DIRECTIONS FOR THIS TASK: Search the material for "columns" and show all lines that contain it.

# # # #

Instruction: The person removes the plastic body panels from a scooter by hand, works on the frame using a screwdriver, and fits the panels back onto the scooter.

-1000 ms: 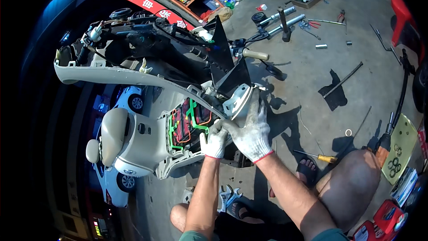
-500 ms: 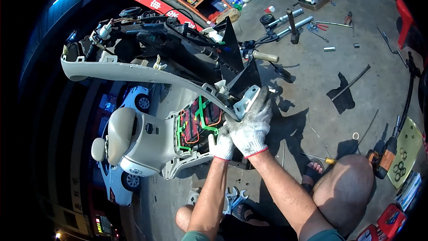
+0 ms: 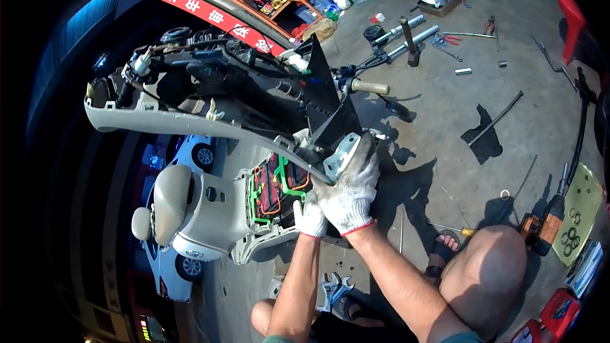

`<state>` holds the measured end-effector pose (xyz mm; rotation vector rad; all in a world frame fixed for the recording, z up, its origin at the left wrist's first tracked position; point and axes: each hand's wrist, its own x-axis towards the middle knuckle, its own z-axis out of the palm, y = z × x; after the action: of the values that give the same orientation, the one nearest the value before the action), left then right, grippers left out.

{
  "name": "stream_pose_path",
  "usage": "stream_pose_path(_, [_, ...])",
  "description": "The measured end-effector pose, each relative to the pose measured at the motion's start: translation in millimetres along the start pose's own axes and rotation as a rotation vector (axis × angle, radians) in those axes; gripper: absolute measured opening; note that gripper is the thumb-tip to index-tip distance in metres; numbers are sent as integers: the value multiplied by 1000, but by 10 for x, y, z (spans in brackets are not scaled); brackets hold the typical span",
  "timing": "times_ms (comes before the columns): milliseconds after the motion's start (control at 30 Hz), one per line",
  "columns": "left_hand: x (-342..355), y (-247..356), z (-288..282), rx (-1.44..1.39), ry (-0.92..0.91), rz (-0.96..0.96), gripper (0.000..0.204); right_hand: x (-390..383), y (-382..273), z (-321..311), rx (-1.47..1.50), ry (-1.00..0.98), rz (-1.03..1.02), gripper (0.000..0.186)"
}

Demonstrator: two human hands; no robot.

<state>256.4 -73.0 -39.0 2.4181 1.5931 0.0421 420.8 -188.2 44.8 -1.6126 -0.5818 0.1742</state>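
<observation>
A partly stripped scooter with beige body panels (image 3: 190, 122) takes up the middle and left. My gloved right hand (image 3: 351, 195) is closed around a pale metal bracket (image 3: 340, 157) at the near end of the long beige panel. Pressed against its wrist side, my gloved left hand (image 3: 311, 217) has its thumb up, while its other fingers curl out of sight; whatever they grip is hidden. Just left of both hands, red-and-black batteries (image 3: 270, 192) with green straps sit in an open bay. Black plate-like parts (image 3: 340, 126) rise behind the bracket.
On the floor lie a hammer (image 3: 410, 44), a yellow-handled screwdriver (image 3: 467, 232), wrenches (image 3: 333, 287), a rod on a black scrap (image 3: 486, 134) and fork tubes (image 3: 419, 35). A power drill (image 3: 545, 222) lies at right. Orange shelving (image 3: 279, 1) and a white car (image 3: 171, 273) stand behind.
The whole view has shifted slightly, with the scooter's handlebar and floor items moving a little left. Both hands keep their places at the panel end and bracket.
</observation>
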Motion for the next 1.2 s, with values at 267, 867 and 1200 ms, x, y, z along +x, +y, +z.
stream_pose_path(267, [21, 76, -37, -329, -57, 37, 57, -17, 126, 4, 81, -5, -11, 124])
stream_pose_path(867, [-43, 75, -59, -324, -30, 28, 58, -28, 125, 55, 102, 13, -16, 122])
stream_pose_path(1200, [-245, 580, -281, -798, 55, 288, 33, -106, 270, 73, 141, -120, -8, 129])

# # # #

ANSWER FOR THE TASK:
  "timing": "times_ms (comes before the columns): milliseconds after the motion's start (control at 30 Hz), one per line",
  "columns": "left_hand: x (-342..355), y (-247..356), z (-288..282), rx (-1.44..1.39), ry (-0.92..0.91), rz (-0.96..0.96), gripper (0.000..0.204); right_hand: x (-390..383), y (-382..273), z (-321..311), rx (-1.47..1.50), ry (-1.00..0.98), rz (-1.03..1.02), gripper (0.000..0.186)"

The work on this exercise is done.